If you’ll forgive the pun, Big Data is Big Business. But Big Data is useless without good analysis and visualization. This is where AI can come in. Let’s take a relatively simple example. As you know, when you take a photo with a smartphone, it is geotagged, so you can see where the photo was taken. If you use an image hosting site, then all those photos have been uploaded to a central location. Imagine if you could take the geotags from every single photo, anonymize them and plot them as a heat map.
That looks cool, right? But what can you actually learn from this? Well, it turns out you can use this technique to identify the location of landmarks in a city. Even cooler than that, you can use the same data to do the process in reverse: given a photo of a scene, Google has shown how you can use a CNN to work out the geolocation without needing a geotag.

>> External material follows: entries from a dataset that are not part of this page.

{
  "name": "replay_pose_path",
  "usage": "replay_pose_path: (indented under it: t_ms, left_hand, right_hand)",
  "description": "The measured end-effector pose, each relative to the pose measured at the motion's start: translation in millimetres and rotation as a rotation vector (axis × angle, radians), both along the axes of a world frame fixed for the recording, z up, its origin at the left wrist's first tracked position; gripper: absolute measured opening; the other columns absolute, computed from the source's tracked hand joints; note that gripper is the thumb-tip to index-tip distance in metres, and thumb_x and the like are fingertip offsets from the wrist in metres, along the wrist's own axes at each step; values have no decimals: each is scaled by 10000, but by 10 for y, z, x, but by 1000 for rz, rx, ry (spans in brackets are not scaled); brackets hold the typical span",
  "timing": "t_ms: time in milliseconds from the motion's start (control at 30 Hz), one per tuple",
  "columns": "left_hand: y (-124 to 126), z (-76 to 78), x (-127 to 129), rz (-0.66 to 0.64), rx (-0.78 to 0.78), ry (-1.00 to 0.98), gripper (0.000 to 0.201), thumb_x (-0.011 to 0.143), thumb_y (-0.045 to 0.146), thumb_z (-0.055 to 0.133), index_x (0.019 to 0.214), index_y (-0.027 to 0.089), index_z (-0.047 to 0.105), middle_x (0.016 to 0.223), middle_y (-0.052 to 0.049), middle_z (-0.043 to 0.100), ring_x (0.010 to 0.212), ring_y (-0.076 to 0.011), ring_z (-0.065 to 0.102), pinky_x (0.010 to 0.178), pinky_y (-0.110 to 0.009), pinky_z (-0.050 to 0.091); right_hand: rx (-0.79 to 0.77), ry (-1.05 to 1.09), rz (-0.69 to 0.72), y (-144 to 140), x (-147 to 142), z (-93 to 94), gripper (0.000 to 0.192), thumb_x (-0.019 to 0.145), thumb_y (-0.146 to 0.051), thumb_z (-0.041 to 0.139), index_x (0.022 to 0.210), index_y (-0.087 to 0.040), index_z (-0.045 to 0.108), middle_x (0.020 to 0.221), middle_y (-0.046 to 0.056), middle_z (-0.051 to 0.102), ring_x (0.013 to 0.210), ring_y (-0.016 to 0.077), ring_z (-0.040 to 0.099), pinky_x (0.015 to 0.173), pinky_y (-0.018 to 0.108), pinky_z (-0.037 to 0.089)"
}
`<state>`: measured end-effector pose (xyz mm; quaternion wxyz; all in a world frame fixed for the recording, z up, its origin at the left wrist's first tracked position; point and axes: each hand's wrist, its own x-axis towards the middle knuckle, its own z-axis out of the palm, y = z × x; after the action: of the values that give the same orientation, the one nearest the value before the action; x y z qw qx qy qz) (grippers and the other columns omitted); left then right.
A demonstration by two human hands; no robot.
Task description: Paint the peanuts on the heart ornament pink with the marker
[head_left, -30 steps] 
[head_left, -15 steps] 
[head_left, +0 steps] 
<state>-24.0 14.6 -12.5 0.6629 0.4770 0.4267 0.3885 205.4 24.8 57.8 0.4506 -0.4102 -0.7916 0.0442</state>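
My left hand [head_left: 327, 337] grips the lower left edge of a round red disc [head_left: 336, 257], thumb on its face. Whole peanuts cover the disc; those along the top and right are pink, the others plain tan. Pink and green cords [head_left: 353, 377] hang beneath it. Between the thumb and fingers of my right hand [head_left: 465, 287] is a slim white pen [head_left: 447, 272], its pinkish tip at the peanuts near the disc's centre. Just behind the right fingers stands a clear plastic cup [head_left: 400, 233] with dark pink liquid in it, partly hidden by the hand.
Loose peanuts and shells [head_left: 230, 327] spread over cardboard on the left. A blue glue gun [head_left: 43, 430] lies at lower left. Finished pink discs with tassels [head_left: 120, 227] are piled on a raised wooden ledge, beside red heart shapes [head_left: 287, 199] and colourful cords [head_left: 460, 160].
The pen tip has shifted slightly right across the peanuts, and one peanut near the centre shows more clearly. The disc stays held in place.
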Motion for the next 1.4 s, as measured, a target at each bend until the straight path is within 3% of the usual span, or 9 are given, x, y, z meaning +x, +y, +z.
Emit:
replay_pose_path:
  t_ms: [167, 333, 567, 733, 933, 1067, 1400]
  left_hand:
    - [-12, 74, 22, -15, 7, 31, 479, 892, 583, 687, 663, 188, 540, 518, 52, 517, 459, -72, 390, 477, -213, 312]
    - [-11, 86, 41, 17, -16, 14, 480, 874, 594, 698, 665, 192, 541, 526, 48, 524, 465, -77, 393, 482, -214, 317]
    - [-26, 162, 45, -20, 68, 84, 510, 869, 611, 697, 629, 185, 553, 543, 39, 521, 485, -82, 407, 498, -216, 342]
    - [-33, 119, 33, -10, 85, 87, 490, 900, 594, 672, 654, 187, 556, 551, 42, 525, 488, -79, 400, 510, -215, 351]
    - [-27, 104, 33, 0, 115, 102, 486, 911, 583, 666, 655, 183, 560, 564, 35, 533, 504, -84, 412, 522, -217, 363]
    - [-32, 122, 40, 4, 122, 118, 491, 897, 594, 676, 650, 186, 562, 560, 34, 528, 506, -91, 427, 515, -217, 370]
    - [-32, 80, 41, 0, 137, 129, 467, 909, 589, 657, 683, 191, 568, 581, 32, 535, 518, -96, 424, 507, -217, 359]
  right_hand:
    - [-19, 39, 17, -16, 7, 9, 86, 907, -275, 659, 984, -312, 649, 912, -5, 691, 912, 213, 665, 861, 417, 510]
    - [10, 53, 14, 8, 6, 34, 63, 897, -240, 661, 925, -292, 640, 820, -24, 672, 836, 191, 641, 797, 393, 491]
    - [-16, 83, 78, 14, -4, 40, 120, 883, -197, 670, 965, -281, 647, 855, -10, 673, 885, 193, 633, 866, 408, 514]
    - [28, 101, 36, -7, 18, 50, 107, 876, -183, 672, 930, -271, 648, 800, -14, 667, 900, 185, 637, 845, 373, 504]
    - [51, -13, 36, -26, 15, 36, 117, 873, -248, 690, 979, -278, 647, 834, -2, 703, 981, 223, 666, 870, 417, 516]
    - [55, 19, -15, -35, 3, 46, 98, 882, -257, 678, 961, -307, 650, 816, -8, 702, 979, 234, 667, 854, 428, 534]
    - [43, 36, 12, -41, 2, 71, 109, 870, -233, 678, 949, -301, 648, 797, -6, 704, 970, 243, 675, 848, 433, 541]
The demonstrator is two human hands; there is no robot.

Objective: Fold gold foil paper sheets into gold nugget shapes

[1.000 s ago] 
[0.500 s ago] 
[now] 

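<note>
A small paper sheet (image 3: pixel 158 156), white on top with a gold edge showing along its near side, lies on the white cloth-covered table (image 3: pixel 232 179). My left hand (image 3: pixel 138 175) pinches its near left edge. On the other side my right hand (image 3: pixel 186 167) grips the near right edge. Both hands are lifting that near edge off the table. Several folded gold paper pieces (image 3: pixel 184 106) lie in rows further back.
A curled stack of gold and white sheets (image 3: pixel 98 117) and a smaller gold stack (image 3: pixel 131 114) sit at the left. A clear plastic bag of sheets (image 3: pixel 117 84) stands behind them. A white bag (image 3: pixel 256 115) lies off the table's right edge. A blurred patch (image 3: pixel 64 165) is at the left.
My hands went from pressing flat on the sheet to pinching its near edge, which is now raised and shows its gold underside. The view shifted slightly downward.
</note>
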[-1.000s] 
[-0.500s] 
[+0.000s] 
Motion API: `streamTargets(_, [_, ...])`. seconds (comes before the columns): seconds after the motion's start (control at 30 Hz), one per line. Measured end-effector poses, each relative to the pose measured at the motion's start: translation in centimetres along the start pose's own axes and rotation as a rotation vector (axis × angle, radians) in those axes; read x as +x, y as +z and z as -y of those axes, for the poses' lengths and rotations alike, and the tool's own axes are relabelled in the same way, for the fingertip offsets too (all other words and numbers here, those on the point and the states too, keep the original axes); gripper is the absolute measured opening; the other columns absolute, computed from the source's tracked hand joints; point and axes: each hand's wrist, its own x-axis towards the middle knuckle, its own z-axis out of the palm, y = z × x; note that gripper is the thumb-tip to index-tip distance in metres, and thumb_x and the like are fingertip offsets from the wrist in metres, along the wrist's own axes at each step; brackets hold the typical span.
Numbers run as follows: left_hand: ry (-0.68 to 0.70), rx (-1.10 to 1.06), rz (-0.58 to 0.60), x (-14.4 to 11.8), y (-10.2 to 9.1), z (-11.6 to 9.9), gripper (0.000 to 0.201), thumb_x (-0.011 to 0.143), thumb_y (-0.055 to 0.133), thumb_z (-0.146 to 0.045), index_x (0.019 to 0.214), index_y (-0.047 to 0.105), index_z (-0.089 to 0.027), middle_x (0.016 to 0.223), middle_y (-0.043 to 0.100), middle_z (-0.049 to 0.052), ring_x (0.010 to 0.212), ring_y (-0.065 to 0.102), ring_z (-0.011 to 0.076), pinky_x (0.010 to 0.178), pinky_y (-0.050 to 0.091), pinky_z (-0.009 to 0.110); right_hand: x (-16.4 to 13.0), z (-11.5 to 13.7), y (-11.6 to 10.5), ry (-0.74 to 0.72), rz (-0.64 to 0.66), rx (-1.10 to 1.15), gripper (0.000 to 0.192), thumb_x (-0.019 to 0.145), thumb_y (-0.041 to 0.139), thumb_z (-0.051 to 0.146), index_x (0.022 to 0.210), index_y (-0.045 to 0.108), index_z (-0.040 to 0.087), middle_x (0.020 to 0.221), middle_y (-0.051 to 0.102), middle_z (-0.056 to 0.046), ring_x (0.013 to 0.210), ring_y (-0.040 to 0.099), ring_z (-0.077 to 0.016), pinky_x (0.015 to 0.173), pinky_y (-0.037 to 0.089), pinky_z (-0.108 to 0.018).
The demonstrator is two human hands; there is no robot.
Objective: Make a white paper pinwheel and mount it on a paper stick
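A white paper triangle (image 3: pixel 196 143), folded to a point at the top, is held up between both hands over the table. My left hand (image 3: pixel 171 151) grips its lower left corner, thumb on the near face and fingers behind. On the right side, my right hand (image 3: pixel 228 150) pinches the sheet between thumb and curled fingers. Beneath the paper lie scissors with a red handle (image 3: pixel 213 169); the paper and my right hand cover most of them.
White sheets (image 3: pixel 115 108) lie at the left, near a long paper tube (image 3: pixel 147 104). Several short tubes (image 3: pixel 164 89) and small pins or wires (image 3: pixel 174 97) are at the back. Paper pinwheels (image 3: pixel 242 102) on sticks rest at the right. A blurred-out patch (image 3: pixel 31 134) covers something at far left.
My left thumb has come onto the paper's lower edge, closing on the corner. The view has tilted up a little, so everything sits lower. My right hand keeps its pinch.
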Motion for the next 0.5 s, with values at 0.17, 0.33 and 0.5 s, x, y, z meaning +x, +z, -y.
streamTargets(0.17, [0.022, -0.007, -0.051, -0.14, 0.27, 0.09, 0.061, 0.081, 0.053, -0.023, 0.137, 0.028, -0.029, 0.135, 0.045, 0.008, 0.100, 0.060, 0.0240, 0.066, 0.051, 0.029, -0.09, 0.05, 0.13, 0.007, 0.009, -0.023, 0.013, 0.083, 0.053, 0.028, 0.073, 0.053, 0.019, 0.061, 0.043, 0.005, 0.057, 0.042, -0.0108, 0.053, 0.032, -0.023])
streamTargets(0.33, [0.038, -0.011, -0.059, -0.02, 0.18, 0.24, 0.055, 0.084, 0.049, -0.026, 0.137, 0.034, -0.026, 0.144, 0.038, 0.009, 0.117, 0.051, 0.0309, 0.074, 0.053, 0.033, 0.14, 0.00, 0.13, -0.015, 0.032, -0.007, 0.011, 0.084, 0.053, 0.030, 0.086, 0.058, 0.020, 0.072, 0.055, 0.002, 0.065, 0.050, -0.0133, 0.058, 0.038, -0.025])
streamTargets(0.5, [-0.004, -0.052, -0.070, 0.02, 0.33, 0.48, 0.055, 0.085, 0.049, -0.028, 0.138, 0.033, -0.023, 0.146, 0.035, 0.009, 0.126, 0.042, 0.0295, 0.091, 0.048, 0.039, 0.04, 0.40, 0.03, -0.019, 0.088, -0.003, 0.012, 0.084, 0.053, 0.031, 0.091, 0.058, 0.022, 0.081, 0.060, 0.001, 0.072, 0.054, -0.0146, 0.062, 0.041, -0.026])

Big Data allows a business to extract previously unknown insights into customer behavior and to visualize information in new ways to improve their Business Intelligence. AI can help here in several ways. Firstly, you can use AI to automatically find best-fit curves for highly complex and large datasets. Secondly, AI can automatically clean and analyze your data. When combined with IoT, this can transform industry, for instance allowing you to identify flaws as goods come off the line. Thirdly, by using tools like Jupyter, businesses can create collaborative AI projects that dynamically display visualizations alongside the code, allowing technical and non-technical team members to work more closely. AI can even be applied to traditionally non-technical industries like farming, combining data from satellite/drone images with sensors on the farm equipment to optimize the productivity of the land.
The use of AI and deep learning to analyze and construct video and stills images is one of the most exciting developments in recent years. It has now become so mainstream that Amazon has released a product called DeepLens, allowing anyone to learn and play with applying deep learning techniques to images. Over the coming months, the expectation is that a huge number of startups will begin to leverage and develop these techniques further.